NETCONF, ncclient and Network Automation

I my last blog post I had discussed various network management protocols and promised that I will try to experiment with ncclient. ncclient is a Python library you need as a NETCONF client to communicate with a NETCONF server in this instance it will be an instance of Cisco CSR1000v.

The whole process is very straight forward.. in brief

  1. A Ubuntu Server instance ( could also be a Windows server/Workstation)
  2. Python install and configured (all instances of Ubuntu server have Python installed by default)
  3. ncclient installed and configured
  4.  NETCONF enabled on network device (HP, Cisco, Juniper and other supported)

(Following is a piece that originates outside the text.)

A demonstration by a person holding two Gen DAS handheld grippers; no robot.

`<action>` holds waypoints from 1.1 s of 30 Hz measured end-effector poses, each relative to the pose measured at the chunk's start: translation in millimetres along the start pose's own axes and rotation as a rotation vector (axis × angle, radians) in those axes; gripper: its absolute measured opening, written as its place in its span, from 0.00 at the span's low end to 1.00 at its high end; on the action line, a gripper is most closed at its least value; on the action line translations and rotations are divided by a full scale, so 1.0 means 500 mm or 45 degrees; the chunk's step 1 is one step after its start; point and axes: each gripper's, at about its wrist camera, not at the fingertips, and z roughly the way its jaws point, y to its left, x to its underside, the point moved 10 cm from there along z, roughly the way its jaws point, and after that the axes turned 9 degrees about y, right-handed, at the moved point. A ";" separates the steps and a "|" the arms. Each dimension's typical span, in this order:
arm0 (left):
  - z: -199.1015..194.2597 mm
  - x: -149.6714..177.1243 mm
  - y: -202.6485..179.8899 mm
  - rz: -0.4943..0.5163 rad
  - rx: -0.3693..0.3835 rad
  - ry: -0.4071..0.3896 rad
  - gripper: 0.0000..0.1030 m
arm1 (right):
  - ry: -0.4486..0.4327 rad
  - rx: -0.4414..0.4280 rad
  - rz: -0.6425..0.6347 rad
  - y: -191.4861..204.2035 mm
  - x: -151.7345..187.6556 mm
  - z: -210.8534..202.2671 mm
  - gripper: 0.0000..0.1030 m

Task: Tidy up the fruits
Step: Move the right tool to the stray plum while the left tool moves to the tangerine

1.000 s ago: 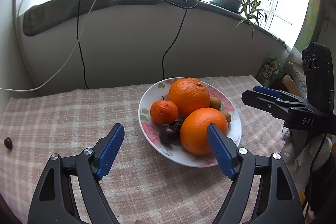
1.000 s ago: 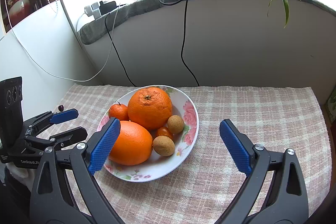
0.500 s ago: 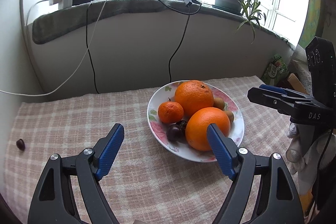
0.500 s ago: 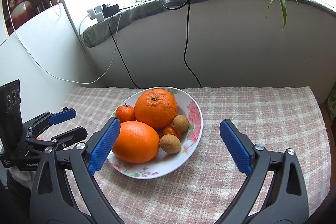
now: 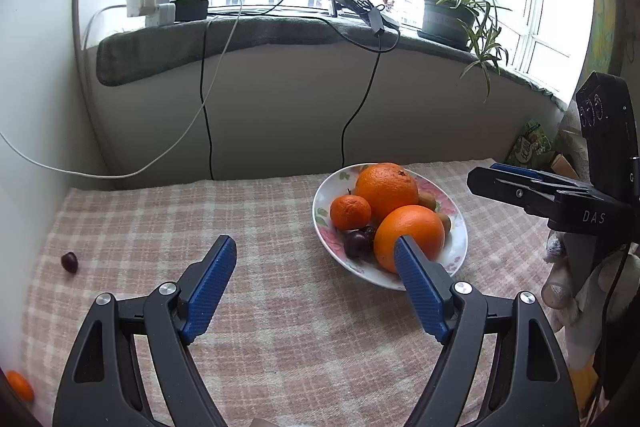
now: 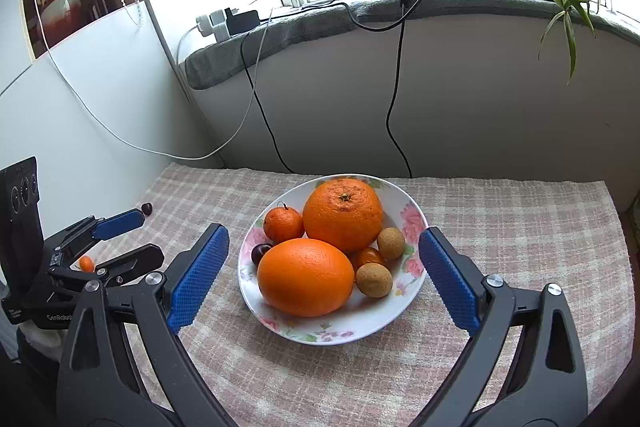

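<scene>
A bench covered with a pink checked cloth (image 5: pixel 280 347) sits below a window sill. On it stands a flowered plate (image 6: pixel 412 223) already holding most of the fruit: two large oranges, a small mandarin, a dark plum, a tiny orange fruit and two small brown round fruits.

Two pieces of fruit lie loose on the cloth, both well apart from the plate and off to its left. One is a dark plum (image 5: pixel 69 261) near the left edge of the bench. The other is a small orange fruit (image 5: pixel 20 385), closer to the person at the near left corner, only partly in view in the left camera.

The left tool (image 5: pixel 312 291) has its blue fingers spread wide and grips nothing. It points toward the bare cloth just left of the plate. The loose plum lies well to its left and a little farther away; the small orange fruit lies to its left and nearer in.

The right tool (image 6: pixel 324 275) is also spread wide and empty, with the plate sitting between the lines of its fingers, a little ahead of them.

The left tool is clearly the nearer of the two to both loose fruits. Judging from this, the coming move is a swing of the left tool leftward to collect one of them. Both are small and round, so they have no long axis to line up with.
</scene>
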 end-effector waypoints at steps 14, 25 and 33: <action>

My not so beefy laptop (8GB RAM and intel i5) but powerful enough to run VMware WorkStation with Ubuntu Server and Cisco CSR1000v instance

CSR1000V  VMware Workstation Settings

Capture

The Network Adapter corresponds to the GigabitEthernet1 Interface on the router

interface GigabitEthernet1
ip address 192.168.75.1 255.255.255.0
negotiation auto

Enable SSH and NETCONF access on the router

TEST_CSR#conf t
TEST_CSR(config)# ip ssh rsa keypair-name sshkeys
TEST_CSR(config)# crypto key generate rsa usage-keys label sshkeys modulus 1024
TEST_CSR(config)# ip ssh timeout 120
TEST_CSR(config)# ip ssh version 2


TEST_CSR(config)# netconf ssh

Ubuntu server NIC interface configured with an address of 192.168.75.128/24.

Ping 192.168.75.1 from the server – Success !!!

The next item on the agenda was to set up the ncclient.  Please follow the well explained instructions documented here.  Thanks for your help guys.

Cisco CSR1000v, and ncclient setup completed…

Get Device Config

>>> cisco_manager = manager.connect(host='192.168.75.1',
... port=22,
... username='cisco',
... password='cisco',
... hostkey_verify=False,
... device_params={'name': 'csr'},
... allow_agent=False,
... look_for_keys=False
... )

Connection established.

RPC call requesting running configuration

>>> c = cisco_manager.get_config(source='running')

Print output on terminal console

>>> c

<?xml version=”1.0″ encoding=”UTF-8″?><rpc-reply message-id=”urn:uuid:e147c6d6-cebf-11e5-afac-000c29e6c046″ xmlns=”urn:ietf:params:netconf:base:1.0″>

! Last configuration change at 23:55:29 UTC Mon Feb 8 2016
!
version 15.4
service timestamps debug datetime msec
service timestamps log datetime msec
service password-encryption
no platform punt-keepalive disable-kernel-core
platform console virtual
!
hostname TEST_CSR
!
boot-start-marker
boot-end-marker

…..truncated

</cli-config-data-block></data></rpc-reply>

 

Small step hopefully in right direction.. I will try few other NETCONF options .. stay tuned.

@hkdaiya

 

SNMP, NETCONF, YANG, RESTCONF and Network Automation

In the past life as a network engineer, when working on a large deployment, I have relied on the Excel spreadsheet with macros to generate configuration files.  Copy and Paste – Job done.  Any change in the script, I had to re-run the whole process and trust me it was not fun.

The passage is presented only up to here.